What the exercise asks:
Up to and including the line with "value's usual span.", restate the material below word for word, beginning with its first line.

Exercise data:
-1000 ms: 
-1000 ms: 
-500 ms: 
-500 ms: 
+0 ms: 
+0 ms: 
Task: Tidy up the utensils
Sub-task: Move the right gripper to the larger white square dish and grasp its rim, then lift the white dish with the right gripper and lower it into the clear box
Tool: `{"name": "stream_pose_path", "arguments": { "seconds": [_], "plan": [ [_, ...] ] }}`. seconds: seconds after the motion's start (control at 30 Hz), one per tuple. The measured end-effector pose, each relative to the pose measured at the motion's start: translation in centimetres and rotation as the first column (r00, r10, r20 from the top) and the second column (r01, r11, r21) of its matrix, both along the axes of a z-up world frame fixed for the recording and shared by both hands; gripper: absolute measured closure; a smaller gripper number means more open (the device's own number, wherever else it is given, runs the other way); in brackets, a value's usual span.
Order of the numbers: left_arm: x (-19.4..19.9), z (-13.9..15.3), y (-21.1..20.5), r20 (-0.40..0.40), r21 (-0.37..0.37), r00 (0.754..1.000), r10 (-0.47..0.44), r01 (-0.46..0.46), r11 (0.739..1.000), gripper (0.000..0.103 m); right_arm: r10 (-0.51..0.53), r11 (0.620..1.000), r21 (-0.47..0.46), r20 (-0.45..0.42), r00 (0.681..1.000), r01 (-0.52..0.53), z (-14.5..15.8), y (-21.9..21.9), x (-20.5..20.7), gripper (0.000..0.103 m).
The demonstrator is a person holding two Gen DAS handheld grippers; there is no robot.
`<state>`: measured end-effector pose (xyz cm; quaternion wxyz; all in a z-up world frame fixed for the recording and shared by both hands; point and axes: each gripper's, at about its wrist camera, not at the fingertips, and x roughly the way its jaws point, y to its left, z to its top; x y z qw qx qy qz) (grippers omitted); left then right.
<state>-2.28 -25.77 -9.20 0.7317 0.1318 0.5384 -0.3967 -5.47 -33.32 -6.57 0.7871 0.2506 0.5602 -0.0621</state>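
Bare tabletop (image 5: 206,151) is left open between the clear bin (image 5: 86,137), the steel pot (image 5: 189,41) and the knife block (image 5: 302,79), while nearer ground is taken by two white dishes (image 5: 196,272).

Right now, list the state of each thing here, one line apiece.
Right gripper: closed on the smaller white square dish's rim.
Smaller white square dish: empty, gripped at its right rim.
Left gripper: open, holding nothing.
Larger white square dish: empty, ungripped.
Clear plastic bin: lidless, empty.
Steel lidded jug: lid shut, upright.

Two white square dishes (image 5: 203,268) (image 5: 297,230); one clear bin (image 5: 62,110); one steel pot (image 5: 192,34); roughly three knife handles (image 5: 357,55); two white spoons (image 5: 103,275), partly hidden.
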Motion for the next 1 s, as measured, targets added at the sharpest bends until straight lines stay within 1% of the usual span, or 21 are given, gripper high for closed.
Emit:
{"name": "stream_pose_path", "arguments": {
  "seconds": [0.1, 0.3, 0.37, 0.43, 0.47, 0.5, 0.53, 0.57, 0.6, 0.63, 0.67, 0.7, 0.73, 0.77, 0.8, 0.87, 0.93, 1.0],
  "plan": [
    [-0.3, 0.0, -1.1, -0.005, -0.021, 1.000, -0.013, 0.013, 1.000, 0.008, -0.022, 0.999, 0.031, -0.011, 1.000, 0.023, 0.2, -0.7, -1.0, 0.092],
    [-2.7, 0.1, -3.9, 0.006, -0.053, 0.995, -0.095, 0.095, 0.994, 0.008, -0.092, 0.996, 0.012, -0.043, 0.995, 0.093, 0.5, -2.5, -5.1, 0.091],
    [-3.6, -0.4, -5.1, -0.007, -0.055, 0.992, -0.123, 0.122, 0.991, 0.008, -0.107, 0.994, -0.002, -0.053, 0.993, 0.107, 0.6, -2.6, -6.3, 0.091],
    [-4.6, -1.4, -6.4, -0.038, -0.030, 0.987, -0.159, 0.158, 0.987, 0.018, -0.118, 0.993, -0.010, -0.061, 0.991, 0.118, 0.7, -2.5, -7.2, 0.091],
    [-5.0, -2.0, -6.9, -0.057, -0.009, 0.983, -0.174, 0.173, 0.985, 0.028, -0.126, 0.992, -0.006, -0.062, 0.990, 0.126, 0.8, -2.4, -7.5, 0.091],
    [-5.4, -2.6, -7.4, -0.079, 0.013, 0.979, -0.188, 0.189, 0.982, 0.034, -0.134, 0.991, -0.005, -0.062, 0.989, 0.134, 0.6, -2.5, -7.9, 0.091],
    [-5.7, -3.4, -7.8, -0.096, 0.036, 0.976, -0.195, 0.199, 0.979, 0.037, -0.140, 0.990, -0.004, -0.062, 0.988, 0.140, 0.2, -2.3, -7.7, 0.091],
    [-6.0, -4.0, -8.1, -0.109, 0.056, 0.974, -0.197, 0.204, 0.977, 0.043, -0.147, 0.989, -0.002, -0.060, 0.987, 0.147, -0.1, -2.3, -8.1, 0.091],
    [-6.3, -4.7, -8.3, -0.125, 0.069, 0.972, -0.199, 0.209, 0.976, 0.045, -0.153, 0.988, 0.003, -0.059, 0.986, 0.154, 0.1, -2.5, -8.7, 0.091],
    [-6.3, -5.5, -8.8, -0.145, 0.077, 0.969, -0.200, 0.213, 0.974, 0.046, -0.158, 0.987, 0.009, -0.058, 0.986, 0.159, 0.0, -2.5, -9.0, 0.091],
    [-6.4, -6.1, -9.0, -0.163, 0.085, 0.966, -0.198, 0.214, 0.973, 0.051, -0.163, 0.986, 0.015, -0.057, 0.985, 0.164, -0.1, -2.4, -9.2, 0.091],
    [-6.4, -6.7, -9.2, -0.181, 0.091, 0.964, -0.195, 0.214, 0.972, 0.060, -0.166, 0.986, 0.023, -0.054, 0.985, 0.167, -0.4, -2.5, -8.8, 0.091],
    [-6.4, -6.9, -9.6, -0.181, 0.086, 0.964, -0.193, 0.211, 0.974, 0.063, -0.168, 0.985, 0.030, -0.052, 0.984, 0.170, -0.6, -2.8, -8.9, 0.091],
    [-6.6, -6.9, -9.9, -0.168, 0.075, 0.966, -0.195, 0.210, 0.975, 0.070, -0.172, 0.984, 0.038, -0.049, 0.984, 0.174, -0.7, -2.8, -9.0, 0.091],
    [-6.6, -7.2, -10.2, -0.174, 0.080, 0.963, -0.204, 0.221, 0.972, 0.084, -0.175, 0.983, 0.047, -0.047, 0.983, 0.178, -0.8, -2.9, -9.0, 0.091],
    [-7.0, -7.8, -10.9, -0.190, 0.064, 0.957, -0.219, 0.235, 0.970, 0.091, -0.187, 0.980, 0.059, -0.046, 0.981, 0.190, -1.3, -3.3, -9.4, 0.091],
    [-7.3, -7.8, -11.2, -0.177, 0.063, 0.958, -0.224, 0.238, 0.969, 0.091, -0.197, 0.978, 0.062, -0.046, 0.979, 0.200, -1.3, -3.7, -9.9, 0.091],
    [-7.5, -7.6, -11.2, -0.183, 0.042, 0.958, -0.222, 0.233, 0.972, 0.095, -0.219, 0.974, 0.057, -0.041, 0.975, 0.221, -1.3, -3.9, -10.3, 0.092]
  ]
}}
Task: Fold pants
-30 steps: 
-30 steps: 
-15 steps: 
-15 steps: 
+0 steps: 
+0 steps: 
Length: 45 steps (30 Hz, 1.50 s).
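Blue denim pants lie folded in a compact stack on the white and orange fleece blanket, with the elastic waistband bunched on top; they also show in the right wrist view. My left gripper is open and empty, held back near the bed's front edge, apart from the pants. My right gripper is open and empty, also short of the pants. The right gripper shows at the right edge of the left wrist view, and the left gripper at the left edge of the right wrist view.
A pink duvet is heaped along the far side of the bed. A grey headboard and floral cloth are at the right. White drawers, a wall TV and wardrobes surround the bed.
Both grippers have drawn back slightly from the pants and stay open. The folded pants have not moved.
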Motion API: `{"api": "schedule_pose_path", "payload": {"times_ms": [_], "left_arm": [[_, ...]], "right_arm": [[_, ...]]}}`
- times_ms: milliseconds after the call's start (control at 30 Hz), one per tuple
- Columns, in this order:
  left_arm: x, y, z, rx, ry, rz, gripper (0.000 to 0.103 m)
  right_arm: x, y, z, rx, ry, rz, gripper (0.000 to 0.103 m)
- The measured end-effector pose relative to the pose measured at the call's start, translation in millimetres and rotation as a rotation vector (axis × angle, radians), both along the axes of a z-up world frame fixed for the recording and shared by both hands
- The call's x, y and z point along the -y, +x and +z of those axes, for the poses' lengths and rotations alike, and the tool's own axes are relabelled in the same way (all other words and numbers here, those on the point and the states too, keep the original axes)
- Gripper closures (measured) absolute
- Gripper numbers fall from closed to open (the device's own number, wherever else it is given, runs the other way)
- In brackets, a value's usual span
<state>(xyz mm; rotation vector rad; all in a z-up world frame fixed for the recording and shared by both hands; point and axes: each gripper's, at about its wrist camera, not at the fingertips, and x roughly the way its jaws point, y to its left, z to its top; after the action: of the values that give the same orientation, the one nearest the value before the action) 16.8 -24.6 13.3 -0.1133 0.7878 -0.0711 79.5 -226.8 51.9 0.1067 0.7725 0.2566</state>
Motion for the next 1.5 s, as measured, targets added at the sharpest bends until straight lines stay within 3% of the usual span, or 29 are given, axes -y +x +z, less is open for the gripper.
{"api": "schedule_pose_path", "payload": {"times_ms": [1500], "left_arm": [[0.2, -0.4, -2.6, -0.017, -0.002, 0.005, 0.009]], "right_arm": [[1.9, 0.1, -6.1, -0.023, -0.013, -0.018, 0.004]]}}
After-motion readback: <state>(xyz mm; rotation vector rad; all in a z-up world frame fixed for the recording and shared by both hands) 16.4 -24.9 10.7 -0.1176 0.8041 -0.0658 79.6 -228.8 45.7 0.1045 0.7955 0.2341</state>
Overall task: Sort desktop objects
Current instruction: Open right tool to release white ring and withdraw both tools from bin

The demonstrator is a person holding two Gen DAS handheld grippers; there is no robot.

Response to this task:
-1000 ms: 
-1000 ms: 
-500 ms: 
-500 ms: 
+0 ms: 
+0 ms: 
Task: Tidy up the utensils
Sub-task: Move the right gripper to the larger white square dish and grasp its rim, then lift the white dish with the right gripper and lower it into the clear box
Tool: `{"name": "stream_pose_path", "arguments": { "seconds": [_], "plan": [ [_, ...] ] }}`. seconds: seconds after the motion's start (control at 30 Hz), one per tuple. The measured end-effector pose, each relative to the pose measured at the motion's start: translation in centimetres and rotation as the first column (r00, r10, r20 from the top) and the second column (r01, r11, r21) of its matrix, both along the axes of a z-up world frame fixed for the recording and shared by both hands; gripper: absolute measured closure; a smaller gripper number means more open (the device's own number, wherever else it is given, runs the other way); in brackets, a value's usual span.

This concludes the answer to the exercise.